Reply with one number: the count of lines in the records below that hold "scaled".

*** Opening DATA LISTING ***

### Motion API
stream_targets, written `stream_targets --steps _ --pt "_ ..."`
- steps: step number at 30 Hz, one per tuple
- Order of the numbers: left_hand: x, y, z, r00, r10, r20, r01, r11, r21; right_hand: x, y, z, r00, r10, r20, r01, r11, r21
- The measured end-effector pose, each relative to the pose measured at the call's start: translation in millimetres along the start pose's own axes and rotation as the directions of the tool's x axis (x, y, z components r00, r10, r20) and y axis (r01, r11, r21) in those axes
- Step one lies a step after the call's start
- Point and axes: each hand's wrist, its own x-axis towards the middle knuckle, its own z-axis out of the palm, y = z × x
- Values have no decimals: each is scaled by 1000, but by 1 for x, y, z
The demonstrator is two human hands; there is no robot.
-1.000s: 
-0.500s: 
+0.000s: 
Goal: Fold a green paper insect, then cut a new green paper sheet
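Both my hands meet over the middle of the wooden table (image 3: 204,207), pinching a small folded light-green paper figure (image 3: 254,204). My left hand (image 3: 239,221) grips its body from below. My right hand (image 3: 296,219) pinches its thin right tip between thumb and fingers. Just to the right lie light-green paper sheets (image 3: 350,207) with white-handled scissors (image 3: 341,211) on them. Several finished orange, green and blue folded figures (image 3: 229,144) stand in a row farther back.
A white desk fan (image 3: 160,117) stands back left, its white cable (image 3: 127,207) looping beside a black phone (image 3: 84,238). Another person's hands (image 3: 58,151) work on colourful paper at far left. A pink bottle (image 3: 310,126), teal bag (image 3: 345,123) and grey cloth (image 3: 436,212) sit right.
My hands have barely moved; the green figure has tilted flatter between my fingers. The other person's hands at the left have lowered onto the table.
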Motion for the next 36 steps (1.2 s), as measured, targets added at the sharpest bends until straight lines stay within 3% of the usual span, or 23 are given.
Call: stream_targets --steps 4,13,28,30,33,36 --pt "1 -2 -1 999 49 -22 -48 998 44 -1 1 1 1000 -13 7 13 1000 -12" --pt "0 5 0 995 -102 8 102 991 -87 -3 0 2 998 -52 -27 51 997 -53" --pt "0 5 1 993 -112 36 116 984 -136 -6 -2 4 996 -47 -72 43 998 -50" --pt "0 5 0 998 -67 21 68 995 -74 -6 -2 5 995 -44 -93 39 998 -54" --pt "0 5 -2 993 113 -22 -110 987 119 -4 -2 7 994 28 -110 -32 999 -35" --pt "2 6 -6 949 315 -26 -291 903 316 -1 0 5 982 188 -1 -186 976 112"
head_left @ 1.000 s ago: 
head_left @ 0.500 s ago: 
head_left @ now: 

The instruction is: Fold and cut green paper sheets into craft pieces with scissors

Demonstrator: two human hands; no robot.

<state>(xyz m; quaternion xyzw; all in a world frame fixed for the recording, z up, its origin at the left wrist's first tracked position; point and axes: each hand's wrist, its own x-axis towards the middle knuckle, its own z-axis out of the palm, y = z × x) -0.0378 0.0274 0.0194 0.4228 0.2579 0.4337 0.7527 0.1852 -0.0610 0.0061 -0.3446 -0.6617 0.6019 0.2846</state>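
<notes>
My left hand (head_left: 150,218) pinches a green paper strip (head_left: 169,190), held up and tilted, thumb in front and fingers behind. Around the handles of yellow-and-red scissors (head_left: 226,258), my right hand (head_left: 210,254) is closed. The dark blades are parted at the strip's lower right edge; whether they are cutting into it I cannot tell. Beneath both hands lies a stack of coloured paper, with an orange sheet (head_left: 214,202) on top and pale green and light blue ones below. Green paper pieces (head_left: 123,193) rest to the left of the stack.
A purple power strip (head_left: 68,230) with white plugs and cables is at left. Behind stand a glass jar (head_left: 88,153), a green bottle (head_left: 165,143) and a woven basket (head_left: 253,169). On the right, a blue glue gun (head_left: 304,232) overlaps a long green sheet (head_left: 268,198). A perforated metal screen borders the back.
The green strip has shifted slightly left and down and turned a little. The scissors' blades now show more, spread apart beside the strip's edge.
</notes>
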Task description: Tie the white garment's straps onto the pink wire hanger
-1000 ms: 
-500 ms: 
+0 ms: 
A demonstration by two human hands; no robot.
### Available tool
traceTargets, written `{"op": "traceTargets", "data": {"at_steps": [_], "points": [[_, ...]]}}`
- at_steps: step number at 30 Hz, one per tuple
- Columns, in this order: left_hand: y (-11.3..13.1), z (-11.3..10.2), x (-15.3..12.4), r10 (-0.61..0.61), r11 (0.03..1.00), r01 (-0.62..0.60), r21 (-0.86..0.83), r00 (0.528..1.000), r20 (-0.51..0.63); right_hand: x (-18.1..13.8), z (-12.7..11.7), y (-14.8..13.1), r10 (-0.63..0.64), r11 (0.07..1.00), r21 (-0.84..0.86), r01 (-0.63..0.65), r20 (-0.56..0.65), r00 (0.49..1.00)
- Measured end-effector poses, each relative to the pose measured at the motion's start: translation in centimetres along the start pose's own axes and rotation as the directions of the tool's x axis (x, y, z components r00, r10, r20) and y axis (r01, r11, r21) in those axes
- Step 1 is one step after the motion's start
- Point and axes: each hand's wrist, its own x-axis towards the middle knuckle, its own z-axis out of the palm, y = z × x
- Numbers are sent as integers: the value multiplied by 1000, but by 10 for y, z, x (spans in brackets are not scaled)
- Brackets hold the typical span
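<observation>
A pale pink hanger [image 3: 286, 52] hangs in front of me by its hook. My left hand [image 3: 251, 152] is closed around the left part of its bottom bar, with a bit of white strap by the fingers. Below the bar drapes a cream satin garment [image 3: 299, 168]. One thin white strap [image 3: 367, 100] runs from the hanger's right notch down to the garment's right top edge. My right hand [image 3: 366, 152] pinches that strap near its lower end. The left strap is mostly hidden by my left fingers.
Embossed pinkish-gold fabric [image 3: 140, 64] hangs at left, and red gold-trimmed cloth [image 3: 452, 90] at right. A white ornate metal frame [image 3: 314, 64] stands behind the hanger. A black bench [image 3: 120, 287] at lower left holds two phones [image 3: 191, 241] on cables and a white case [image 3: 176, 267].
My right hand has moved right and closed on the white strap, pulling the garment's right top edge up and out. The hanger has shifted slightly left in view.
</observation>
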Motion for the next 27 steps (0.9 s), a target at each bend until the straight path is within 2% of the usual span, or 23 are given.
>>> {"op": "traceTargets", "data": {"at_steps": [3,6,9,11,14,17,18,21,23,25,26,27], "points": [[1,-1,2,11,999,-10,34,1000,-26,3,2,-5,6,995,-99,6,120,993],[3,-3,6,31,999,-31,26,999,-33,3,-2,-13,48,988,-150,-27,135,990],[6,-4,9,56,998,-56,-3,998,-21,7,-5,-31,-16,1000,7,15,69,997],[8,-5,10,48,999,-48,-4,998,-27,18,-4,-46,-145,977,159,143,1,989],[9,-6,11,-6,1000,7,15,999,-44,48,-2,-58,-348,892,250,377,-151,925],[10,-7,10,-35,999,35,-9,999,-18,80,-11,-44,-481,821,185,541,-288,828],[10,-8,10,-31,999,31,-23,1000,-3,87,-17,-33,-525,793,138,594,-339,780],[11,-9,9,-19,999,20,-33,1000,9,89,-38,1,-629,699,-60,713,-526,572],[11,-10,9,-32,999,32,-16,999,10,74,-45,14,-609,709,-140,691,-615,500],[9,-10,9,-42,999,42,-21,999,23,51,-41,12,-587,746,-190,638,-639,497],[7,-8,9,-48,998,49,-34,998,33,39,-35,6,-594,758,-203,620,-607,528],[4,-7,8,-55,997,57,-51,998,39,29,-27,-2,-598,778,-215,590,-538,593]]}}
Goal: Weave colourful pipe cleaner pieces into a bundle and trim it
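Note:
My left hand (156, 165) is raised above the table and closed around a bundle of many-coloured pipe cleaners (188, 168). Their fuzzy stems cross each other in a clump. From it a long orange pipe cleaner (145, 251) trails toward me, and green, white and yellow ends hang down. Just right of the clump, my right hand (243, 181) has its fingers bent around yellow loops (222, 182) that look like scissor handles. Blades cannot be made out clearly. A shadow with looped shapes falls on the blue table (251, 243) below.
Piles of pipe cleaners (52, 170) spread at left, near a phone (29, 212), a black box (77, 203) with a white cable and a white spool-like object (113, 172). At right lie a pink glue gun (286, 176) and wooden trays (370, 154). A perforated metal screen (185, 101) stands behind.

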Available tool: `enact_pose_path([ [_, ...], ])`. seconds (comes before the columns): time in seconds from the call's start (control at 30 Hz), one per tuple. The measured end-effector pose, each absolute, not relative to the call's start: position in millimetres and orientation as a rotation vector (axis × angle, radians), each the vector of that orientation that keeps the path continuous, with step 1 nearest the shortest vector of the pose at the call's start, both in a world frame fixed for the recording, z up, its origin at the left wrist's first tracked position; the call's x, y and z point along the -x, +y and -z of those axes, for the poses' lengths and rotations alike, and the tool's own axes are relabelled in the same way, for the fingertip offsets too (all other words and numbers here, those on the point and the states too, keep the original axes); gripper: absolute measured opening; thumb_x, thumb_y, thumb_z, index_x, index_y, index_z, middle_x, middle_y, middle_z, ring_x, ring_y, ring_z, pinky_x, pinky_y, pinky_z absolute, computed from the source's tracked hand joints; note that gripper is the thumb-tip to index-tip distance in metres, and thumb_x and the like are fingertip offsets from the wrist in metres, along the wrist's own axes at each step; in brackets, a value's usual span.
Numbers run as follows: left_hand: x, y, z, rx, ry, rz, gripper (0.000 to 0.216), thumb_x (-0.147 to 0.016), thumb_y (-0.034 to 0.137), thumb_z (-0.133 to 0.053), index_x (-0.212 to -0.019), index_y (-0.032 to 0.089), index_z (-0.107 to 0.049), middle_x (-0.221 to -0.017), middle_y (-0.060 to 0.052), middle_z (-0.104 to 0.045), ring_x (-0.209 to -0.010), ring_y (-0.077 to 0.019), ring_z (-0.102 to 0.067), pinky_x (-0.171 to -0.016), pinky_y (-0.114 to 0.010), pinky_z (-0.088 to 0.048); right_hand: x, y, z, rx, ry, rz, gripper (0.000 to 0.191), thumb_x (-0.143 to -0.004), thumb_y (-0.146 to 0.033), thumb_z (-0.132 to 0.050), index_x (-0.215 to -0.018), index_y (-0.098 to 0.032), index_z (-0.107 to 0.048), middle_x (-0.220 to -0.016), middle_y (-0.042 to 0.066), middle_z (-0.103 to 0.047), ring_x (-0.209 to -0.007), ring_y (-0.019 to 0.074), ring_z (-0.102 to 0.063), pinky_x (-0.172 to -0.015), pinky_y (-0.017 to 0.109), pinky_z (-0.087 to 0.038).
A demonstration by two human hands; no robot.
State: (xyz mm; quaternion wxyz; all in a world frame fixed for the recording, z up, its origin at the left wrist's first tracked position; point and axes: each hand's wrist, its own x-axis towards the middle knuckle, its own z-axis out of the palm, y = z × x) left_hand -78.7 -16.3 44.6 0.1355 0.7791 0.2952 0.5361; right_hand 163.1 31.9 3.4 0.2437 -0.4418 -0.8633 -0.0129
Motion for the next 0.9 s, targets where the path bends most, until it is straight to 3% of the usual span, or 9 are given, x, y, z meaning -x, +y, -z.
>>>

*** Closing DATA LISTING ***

● **EXPECTED ANSWER**: 2